Some things to know before visiting Botswana

Here's information on the basic requirements for entering Botswana, as well as links to more information.

(Click on a heading to view the information)

Entry/Exit Requirements

A passport is required. and most nationalities are permitted stays up to 90 days without a visa. For additional information on entry requirements, travelers may contact the Embassy of the Republic of Botswana

In an effort to prevent international child abduction, many governments have initiated special procedures at entry/exit points. These often include requiring documentary evidence of relationship to the person traveling with the child and permission for the child's travel from the parent(s) or legal guardian not present. Having such documentation on hand, even if not required, may facilitate entry/departure.

Climate

The seasons in Botswana are indistinct. Rains generally start in October or November and persist through to March or April. Within that period there may be long dry spells. In April, temperatures begin to fall and May is generally regarded as the first month of the dry, cool winter, characterised by clear sunny days and cold nights.

Spring begins in August and temperatures rise rapidly during the hot, dry period of September, October and November until the rains again break.

Medical Facilities

Medical facilities in Gaborone and Francistown are adequate, but available facilities in other areas are limited. Well-equipped emergency rooms and trained physicians are available. Malaria is only a problem if one is traveling in the north of the country. Malaria prophylaxis is not required in Gaborone.

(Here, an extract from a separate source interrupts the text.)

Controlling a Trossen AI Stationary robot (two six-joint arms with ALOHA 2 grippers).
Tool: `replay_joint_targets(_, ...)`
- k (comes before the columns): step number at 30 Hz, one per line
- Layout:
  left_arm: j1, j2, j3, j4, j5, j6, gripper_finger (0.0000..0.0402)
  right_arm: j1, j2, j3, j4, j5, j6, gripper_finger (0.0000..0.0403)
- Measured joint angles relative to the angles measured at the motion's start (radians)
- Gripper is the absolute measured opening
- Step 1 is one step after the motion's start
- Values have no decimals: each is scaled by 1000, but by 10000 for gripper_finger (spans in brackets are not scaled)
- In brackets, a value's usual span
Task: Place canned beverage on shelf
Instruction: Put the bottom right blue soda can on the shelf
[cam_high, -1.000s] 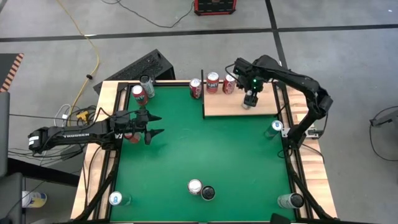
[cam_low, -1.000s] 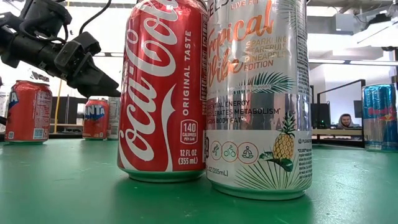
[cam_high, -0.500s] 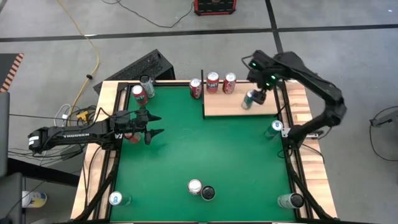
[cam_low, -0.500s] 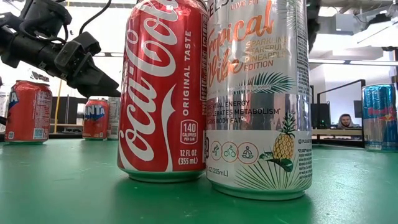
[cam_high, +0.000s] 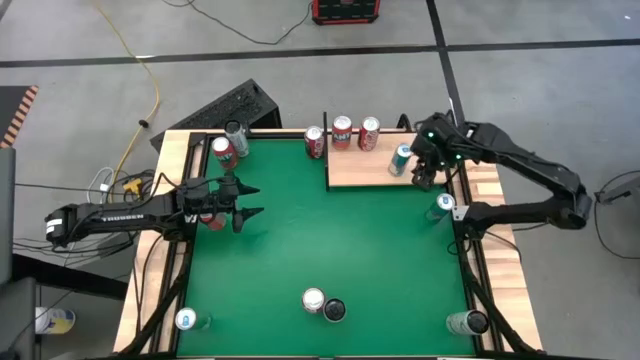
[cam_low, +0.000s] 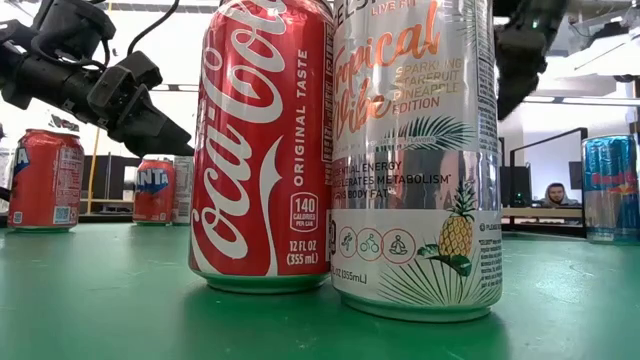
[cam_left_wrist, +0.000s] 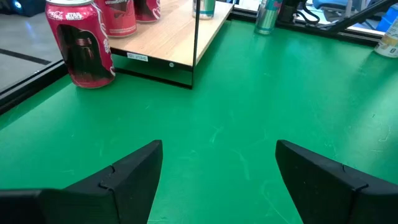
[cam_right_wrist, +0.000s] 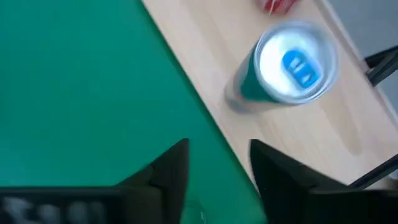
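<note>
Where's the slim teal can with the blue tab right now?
High view: the slim teal can stands upright on the pale wooden shelf, toward its right end, just left of the right gripper, which is clear of it.

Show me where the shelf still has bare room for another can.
The shelf is bare along its front, from the black post to the teal can. Its back edge is crowded: two red cans side by side. The right gripper hovers at the right end.

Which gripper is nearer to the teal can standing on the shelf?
The right gripper: it is just beside the teal can on the shelf. The left gripper hovers far across the green table.
</note>
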Motion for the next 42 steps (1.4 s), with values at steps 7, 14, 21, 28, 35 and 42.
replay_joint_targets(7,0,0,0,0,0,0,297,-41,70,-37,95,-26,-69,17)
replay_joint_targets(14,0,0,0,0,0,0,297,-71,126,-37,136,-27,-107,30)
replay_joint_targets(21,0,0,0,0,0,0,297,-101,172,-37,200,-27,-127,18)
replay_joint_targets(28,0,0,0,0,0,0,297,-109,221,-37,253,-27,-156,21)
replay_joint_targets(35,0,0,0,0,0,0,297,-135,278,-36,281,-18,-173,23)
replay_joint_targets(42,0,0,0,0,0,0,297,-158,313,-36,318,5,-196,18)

Laws and illegal activities

  • Persons convicted of unlawful dealing or possession of illegal drugs such as cannabis (known locally as motokwane or dagga) are subject to harsh punishments.
  • Prior permission is required to import firearms and munitions.
  • Possession of pornographic material is illegal.
  • Homosexuality is still an offence under law in Botswana, but is seldom pursued by the police or prosecuted in court anymore.
  • It is prohibited to take photographs of military and government installations.
  • Always ask permission before photographing individuals.
  • Traffic drives on the left.
  • An International Driving Permit is recommended.